Activity
The answer must be the full listing, repeated exactly.

Recorded information
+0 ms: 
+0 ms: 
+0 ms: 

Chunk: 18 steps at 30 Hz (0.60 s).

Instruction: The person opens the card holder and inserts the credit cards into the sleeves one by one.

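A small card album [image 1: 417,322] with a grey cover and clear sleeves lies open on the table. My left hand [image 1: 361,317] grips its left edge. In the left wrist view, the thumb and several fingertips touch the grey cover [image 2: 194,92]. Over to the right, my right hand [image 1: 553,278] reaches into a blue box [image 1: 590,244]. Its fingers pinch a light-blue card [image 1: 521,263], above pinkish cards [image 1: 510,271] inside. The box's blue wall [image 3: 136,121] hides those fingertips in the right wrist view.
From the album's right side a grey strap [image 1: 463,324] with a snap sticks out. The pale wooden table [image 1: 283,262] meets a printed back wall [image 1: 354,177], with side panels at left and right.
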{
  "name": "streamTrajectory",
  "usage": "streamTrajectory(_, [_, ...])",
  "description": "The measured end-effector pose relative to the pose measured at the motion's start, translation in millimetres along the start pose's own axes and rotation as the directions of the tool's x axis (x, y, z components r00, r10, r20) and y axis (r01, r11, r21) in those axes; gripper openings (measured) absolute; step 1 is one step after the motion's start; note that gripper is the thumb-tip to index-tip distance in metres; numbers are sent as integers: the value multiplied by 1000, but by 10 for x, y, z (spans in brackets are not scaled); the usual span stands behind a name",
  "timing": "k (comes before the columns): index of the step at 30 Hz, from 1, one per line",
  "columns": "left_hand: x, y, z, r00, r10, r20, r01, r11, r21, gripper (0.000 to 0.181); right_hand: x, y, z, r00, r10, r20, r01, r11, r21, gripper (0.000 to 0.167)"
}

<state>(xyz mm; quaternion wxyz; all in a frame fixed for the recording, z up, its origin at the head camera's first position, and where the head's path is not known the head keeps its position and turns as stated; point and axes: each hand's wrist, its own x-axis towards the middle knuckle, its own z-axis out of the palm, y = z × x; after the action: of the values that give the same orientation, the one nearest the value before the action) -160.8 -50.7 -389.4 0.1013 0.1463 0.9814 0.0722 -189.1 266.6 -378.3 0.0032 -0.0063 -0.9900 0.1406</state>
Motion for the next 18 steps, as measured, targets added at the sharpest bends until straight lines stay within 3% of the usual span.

Output for this exercise
+0 ms: 
+0 ms: 
+0 ms: 

Chunk: 18 steps at 30 Hz (0.60 s).

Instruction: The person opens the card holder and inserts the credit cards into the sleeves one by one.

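A small card album [image 1: 417,322] with a grey cover and clear sleeves lies open on the table. My left hand [image 1: 361,317] grips its left edge. In the left wrist view, the thumb and several fingertips touch the grey cover [image 2: 194,92]. Over to the right, my right hand [image 1: 553,278] reaches into a blue box [image 1: 590,244]. Its fingers pinch a light-blue card [image 1: 521,263], above pinkish cards [image 1: 510,271] inside. The box's blue wall [image 3: 136,121] hides those fingertips in the right wrist view.
From the album's right side a grey strap [image 1: 463,324] with a snap sticks out. The pale wooden table [image 1: 283,262] meets a printed back wall [image 1: 354,177], with side panels at left and right.
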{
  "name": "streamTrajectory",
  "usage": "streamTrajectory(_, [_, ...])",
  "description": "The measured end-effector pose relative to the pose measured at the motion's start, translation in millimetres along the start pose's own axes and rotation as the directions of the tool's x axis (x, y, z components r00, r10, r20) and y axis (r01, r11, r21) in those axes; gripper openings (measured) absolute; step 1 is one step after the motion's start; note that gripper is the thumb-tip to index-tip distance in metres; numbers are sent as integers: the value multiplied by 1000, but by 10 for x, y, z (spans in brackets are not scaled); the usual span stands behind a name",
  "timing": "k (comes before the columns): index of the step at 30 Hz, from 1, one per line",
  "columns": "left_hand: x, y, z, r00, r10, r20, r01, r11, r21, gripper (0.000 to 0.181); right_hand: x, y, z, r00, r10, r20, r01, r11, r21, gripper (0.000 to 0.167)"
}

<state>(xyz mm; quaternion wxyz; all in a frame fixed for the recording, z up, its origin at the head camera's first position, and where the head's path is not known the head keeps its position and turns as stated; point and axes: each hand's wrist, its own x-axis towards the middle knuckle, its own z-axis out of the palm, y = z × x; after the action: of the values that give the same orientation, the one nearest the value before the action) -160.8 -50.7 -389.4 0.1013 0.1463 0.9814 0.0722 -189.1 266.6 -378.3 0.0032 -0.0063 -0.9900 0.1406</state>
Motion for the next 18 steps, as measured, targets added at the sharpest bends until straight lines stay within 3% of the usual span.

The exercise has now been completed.